Wednesday 27 November 2013

Abercrombie Hell

I'd only ever heard of Abercrombie & Fitch, the ugly brand for pretty people, because of their unfortunate but unapologetic determination to discriminate against both employees and customers who do not fit into their standard of beauty.

I have lived a long and happy life without ever feeling the need to darken the doorstep of one of their shops. Unfortunately Lil' Sis decided she really wanted us to buy a A&F sweatshirt for dad: he had once borrowed one and looked good in it, it knocked a couple of decades off him and so on. 


There are no A&F shops in our home town. Lil' Sis has taken care of parental Xmas presents and much else besides since time immemorial. It was my turn to step up to the plate.
The London main store resembles a latter-day Aladdin cave, dark with spotlights shining on jewel-coloured piles of distressed apparel, and perfumed oxygen and very loud music aggressively pumped into the air.

Models/assistants of either gender (that’s what they call themselves), tall, lissom & Bambi-eyed bat their long eyelashes at you uncomprehendingly whatever your request then lead you through a guided tour of the premises, languidly pointing at shelves like sleepy children, hoping, you realise eventually, that you yourself will end up spotting what you were looking for.

At the slightest provocation they then offer to strip to their innermost layer to try on a garment for you, if you are buying something for the opposite gender, that is. Although it's entirely possible that if I'd been looking at a lady's sweatshirt a 16year old girl might have also approached and offered to show me what it looked like 'on her'. It doesn't bear thinking about, really.

In the course of the next 40 minutes I made the following discoveries:


1) I'm old - it's official.  


Not only did I find the music too loud, the bizarre sprayed perfume too strong; not only was I Madam-ed throughout by the model/assistant who served me. I also found I could flirt with him without blushing, like a grandma beyond reproach, without even a whiff of MILF-ery about it.  At one point I heard myself say that the elderly father I was buying  the sweatshirt for "is not as muscly as you". Random, random horrors.  
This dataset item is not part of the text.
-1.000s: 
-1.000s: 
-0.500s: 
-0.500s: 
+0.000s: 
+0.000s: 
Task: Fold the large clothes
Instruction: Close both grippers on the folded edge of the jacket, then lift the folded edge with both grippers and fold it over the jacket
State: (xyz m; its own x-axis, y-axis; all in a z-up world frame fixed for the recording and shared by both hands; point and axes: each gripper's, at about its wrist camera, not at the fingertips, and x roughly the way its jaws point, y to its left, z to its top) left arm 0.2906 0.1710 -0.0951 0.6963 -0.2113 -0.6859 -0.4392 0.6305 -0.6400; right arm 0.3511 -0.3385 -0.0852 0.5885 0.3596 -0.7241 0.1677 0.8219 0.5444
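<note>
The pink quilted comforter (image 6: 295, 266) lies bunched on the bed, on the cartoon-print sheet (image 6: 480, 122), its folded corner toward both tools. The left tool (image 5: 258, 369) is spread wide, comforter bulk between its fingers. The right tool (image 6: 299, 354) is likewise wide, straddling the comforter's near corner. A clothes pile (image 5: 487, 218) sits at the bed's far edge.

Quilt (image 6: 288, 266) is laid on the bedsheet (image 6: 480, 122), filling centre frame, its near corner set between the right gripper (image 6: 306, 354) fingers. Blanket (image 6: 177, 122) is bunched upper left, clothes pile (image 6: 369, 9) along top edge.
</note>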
He, in turn, could hear this stuff without blushing - just a polite laugh and the gentle expression of someone who fully expects you to launch into a  description of your aches and pains next. Which, in a way, I was.

2) Shops aimed at the young, monied brain-dead only seem to stock L and XL for men and S and XS for women. It's the law. I suspect in all cases the range of sizes is the same: 0 to twig. But men are encouraged to think themselves as big, women as small. My un-trendy dad is an unfashionable 'Medium' and that turned Mission Unpleasant into Mission Impossible, but with a Greek chorus of  gorgeous kids wishing me happiness and an 'awesome day', rather than villains stroking cats.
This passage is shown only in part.